[Action item] Determine how many lines of the data include the word "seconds", and write only that number.

======== Material to process

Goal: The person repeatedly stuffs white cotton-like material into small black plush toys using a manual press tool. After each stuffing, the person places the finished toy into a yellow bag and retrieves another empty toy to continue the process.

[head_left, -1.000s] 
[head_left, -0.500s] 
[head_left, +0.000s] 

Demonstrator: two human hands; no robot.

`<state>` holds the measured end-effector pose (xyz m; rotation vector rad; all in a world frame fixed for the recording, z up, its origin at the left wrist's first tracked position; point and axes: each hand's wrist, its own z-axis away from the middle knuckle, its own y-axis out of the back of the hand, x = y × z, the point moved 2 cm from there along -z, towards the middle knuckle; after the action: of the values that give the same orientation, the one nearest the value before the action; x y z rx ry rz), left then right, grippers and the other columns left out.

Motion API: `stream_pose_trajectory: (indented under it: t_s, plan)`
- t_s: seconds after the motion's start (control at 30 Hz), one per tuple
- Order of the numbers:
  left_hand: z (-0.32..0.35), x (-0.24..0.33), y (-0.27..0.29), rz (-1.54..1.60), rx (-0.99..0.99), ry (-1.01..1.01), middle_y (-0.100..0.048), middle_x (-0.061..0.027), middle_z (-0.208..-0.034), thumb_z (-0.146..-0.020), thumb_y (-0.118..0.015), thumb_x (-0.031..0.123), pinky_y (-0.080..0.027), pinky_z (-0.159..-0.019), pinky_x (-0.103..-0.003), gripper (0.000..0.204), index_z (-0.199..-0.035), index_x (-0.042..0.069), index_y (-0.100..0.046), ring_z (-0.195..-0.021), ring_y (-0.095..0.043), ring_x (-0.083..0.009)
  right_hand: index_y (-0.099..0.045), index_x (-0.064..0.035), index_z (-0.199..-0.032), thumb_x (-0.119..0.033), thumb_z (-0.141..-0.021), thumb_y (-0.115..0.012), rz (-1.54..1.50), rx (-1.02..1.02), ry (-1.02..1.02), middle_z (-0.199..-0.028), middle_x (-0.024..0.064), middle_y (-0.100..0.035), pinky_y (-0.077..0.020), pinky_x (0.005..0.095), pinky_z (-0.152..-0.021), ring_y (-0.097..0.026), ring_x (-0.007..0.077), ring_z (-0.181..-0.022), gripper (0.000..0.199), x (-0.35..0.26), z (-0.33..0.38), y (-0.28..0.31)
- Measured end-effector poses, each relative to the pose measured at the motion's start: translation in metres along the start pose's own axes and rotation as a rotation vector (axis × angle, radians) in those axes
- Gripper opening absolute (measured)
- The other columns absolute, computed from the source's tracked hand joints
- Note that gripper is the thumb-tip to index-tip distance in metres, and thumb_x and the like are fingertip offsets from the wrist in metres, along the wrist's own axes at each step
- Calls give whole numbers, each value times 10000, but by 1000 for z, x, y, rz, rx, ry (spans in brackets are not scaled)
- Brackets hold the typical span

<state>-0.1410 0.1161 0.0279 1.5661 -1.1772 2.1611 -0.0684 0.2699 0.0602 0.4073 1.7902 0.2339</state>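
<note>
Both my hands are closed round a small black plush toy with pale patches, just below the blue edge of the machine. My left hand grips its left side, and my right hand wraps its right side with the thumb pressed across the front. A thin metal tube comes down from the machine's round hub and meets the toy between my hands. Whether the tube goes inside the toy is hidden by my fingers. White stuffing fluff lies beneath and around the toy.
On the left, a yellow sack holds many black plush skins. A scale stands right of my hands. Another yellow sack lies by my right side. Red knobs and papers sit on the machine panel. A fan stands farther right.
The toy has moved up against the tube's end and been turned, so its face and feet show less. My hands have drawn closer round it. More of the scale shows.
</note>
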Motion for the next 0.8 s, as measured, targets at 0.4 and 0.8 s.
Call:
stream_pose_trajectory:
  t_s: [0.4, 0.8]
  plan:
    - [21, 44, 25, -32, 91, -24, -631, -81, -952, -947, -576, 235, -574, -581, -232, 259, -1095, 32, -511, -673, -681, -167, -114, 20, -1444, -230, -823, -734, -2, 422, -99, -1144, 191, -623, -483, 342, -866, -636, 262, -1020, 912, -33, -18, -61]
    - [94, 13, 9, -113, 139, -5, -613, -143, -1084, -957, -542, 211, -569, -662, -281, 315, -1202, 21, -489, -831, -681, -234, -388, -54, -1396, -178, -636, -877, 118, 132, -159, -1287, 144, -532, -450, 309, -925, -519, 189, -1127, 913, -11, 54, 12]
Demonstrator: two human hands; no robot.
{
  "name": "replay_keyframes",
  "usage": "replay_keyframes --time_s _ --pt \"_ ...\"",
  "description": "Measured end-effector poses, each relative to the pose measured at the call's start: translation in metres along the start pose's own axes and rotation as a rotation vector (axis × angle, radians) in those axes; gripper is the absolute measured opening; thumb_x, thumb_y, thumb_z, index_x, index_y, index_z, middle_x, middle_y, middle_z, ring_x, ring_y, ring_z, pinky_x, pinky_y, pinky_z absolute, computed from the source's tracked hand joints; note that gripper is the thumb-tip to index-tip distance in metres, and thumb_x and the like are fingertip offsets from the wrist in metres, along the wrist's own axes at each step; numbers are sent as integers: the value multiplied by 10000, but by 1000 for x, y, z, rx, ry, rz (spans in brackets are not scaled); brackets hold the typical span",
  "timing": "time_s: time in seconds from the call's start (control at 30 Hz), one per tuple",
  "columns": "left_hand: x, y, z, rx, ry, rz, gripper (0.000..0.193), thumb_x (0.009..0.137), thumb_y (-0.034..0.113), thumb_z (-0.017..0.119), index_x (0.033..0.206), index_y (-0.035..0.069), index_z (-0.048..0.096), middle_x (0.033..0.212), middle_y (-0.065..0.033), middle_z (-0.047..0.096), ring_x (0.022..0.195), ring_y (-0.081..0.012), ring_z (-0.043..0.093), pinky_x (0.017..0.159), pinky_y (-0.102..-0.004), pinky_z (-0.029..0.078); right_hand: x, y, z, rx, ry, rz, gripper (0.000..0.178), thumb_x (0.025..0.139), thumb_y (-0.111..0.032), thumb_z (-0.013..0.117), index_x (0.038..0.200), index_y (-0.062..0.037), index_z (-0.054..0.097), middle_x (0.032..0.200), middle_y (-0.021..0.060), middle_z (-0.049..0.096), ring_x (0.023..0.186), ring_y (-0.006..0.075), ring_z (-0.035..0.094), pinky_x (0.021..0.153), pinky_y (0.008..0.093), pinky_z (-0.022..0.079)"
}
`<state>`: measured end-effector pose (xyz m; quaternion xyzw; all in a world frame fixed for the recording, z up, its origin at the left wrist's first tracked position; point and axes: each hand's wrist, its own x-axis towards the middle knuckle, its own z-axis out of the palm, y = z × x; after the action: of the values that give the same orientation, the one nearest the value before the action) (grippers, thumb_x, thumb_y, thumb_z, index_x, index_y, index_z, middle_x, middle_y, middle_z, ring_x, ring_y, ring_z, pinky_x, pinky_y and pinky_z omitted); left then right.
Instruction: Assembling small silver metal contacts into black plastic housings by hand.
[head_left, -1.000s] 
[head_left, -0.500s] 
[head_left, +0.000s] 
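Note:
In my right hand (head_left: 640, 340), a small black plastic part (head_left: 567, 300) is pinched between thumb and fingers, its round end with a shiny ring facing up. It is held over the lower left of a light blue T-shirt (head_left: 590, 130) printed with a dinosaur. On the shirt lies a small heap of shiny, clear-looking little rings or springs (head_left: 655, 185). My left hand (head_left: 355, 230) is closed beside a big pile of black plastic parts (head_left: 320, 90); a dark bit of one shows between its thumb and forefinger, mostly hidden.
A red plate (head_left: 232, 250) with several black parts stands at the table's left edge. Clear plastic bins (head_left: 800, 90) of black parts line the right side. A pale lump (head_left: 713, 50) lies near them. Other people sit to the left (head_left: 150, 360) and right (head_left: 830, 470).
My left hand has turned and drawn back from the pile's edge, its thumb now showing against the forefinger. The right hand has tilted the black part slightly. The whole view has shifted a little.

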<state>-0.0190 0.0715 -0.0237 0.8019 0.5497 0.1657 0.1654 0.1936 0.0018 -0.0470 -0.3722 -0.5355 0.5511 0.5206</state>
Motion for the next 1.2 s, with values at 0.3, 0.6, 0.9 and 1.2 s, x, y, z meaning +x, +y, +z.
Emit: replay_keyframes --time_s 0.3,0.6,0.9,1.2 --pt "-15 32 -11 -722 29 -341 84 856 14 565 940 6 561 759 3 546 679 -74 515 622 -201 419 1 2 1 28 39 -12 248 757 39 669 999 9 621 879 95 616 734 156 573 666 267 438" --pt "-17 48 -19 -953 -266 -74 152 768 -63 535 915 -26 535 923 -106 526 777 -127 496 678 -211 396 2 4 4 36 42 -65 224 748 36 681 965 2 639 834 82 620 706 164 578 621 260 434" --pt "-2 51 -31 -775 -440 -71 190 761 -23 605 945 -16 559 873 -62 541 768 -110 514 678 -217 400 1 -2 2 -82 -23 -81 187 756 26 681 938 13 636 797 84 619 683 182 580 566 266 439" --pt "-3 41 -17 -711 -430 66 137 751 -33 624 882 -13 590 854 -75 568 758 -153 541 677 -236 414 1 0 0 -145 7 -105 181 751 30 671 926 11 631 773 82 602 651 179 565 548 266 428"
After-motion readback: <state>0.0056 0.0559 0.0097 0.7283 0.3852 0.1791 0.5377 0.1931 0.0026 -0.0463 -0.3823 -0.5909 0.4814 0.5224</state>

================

[Solution] 2